A move over law is a law which requires motorists to move over and change lanes to give safe clearance to law enforcement officers, firefighters, ambulances, utility workers, and in some cases, tow-truck drivers and disabled vehicles. In the past, Canada and the United States have used this term to apply to two different concepts; however, this is beginning to change as Canadian provinces have begun expanding the scope of their move over laws.

== In Canada ==
In Canada, move over laws require motorists, upon noticing an incoming emergency vehicle (coming from any direction) with sirens or flashing lights operating, to move to the shoulder and stop, until the vehicle has passed the vicinity. This gives emergency vehicles a clear roadway for responding to emergencies, encouraging the fast response of emergency vehicles.

The Province of Ontario's Ministry of Transportation and the Province of Saskatchewan's Ministry of Highways and Infrastructure were the first to implement move over laws. Quebec was the last province to implement a move over law, which came into effect on 5 August 2012.

In 2005, the government of Alberta expanded the scope of the province's move over laws. Amendments were made to the province's Traffic Safety Act to require drivers to either slow down or move over when passing emergency vehicles or tow trucks stopped on the side of a highway when their "flashing lamps are operating." The maximum speed for passing stationary emergency vehicles or tow trucks was set at 60 km/h, and the fines for exceeding that speed were doubled.

In 2012, Quebec established a move over law] (Corridor de sécurité, or safety corridor). Unlike other laws found in US states and Canadian provinces, the Quebec law had broader application. Drivers would have to slow down and provide a buffer lane to a stopped service vehicle with active strobing/rotating lights or active traffic arrow. The service vehicles may be tow trucks, emergency vehicles (ambulance, police, fire), or highway department patrol vehicles.

In 2015, Ontario modified the Highway Traffic Act, stating motorists shall slow down and proceed with caution, moving over if multiple lanes exist, when approaching stopped tow trucks producing intermittent flashes of amber light. The section does not define tow trucks as "emergency vehicles".

== In the United States ==
In the United States, move over laws refer to requiring drivers to give a one lane buffer to stopped emergency vehicles. For example, while driving in the right lane, if the driver sees a stopped police car, the driver is required to move one lane over to the left to give enough buffer space to avoid any potential accidents.

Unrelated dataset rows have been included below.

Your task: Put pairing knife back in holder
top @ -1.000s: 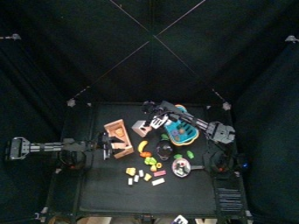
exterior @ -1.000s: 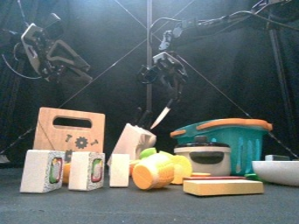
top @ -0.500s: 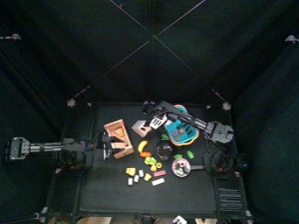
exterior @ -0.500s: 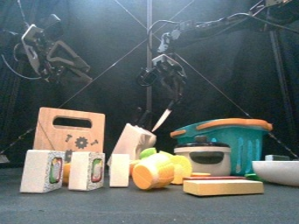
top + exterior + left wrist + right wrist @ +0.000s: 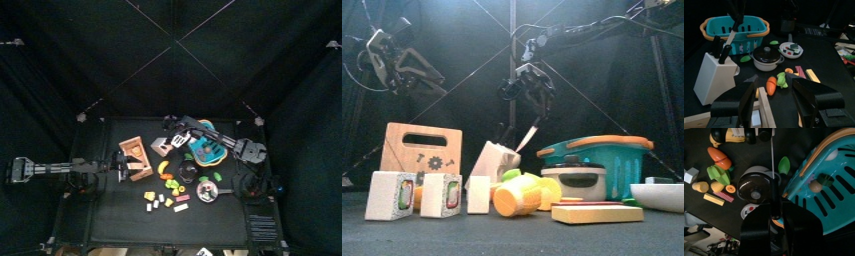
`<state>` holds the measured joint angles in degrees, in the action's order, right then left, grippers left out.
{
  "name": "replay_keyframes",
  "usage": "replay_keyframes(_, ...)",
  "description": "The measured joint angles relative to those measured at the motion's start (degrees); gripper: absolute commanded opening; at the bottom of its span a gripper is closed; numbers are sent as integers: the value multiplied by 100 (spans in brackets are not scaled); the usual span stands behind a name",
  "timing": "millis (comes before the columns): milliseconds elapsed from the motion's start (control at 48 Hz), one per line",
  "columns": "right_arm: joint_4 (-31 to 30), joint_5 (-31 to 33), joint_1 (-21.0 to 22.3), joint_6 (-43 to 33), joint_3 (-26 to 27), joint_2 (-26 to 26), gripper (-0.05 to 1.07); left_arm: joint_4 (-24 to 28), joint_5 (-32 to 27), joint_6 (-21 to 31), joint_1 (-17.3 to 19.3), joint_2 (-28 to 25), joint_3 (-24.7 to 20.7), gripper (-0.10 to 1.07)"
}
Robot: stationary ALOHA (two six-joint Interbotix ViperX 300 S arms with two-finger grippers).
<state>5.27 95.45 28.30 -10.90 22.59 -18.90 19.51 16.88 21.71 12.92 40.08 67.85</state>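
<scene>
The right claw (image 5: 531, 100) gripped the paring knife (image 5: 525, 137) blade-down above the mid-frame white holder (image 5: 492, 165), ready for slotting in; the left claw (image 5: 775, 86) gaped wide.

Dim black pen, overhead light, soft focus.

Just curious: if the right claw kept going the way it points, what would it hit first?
Likely the pale knife block: the right claw aims its knife down at its top; depth is unclear.

Black curtains (image 5: 80, 60) enclose a small black table (image 5: 127, 222), seemingly lit from above.
</scene>
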Motion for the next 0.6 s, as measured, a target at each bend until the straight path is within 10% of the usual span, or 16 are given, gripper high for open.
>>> replay_keyframes(604,35,44,-18,-9,211,-149,45,0,-35,-18,9,0,9,85)
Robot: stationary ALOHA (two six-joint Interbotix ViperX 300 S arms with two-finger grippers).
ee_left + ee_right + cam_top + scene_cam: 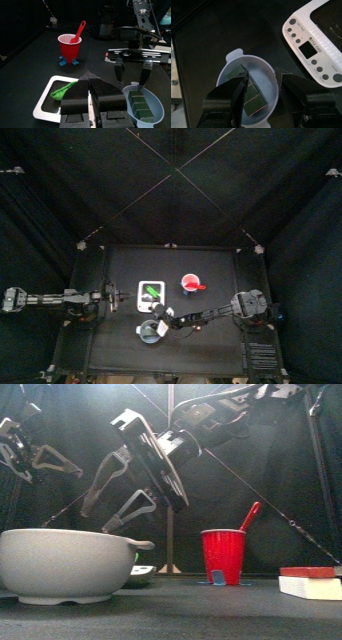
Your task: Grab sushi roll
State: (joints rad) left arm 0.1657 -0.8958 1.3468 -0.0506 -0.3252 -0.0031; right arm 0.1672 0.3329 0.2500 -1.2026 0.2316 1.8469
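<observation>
The sushi roll (248,90) is taken to be one of the dark green blocks lying in a row on the floor of a pale blue-grey bowl (232,62), which stands near the front of the table (201,343), just beside a white slab (45,106) that bears a green piece. The blocks touch one another, so that no single one can be told apart as the target. Directly above the bowl the right gripper (261,79) is held, turned downward, its jaws spread wide to either side of the row and nothing caught between them; no contact with the blocks or the bowl's rim can be seen. The step in hand is therefore judged to be the approach, with the grasp itself not yet made. What is called for next, it is judged, is a straight descent into the bowl so that one block is brought between the fingers, clear of the rim, and then a gentle closing. A red cup (69,46) stands well apart at the back. The left gripper (91,80) is parked at the table's left side, jaws pressed together and empty.
</observation>
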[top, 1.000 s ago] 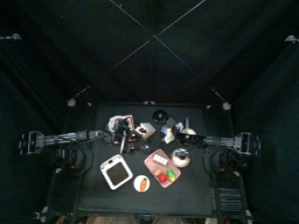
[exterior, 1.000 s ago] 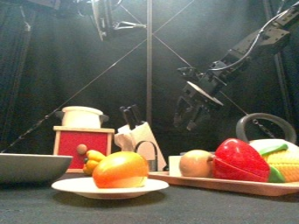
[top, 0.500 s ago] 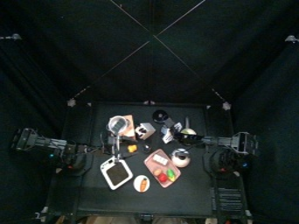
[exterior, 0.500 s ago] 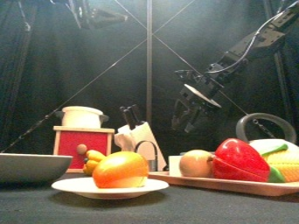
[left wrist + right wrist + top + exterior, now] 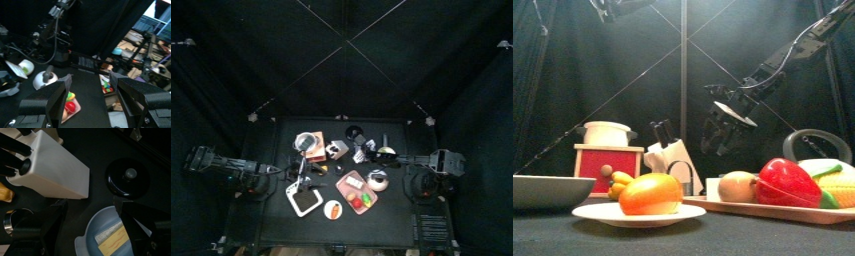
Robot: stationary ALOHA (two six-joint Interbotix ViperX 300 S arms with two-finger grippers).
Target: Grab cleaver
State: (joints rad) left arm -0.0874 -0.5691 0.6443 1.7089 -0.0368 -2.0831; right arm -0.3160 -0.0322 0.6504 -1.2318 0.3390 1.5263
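Compared with a second ago, right gripper [image 5: 723,128], jaws parted and empty, is seen lowered nearer knife block [image 5: 675,161]; left gripper [image 5: 90,97] is released.

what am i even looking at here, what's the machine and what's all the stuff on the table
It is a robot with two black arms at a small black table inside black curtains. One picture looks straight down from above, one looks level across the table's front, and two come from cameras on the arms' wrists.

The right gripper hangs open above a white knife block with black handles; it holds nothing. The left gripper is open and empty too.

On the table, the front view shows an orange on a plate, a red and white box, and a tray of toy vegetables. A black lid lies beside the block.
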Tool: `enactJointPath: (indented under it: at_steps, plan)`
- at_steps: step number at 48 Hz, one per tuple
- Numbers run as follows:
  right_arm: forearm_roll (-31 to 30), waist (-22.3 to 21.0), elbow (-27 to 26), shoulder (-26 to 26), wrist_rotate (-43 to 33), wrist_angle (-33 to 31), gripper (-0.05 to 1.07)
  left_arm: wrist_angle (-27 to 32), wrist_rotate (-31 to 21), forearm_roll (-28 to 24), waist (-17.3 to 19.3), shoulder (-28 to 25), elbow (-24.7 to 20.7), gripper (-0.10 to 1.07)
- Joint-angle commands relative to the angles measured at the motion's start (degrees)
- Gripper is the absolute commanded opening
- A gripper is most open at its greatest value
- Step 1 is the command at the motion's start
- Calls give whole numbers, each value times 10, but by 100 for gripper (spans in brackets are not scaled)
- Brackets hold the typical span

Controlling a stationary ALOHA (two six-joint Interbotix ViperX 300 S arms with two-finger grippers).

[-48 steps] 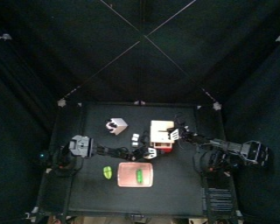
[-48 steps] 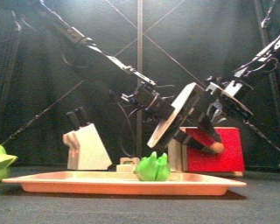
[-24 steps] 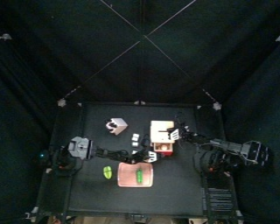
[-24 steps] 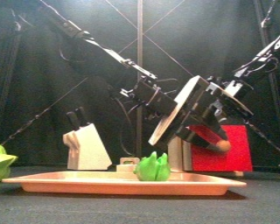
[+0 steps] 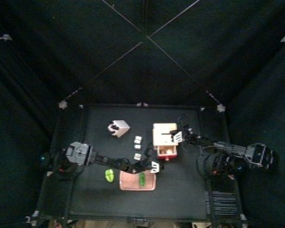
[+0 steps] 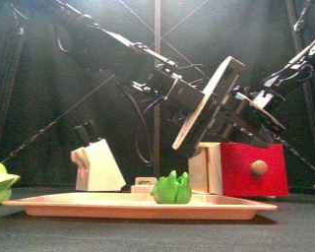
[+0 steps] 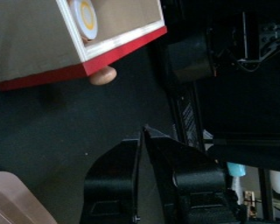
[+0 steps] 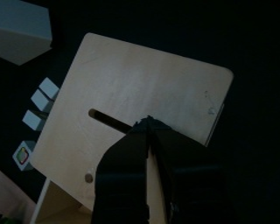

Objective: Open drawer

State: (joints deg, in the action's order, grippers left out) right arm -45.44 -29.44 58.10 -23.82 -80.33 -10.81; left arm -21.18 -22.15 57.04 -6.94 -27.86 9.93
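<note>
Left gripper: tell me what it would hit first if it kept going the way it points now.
Probably the drawer: the left gripper points toward its red front and small round knob, with only bare table between. Depth is unclear.

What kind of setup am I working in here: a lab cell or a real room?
Most likely a lab test cell: black curtains pen in a small black table, and the things on it look like props: a small wooden drawer unit with a red front and a flat pink tray.
</note>
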Motion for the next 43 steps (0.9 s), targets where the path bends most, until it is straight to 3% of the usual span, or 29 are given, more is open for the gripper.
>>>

The move over law originated in Lexington, South Carolina, after James D. Garcia, a paramedic, was struck and injured at an accident scene on 28 January 1994, when attempting to assist a driver that had slid off of the road. The South Carolina Highway Patrol listed Garcia at fault, leading to his work to create this law. The South Carolina General Assembly passed the "move over law" in 1996 and was revised in 2002 to increase the ease of enforcement and fines.

After a series of similar events across the US in 2000, the US Department of Transportation and Federal Highway Administration began to address the issue of Emergency Scene Safety, and issued recommended changes for the new Manual of Uniform Traffic Control Devices (MUTCD) that finally addressed the need for improved standards and protection for emergency workers. With the further assistance of public interest groups such as the Emergency Responder Safety Institute, move over laws became standard across the US and Canada.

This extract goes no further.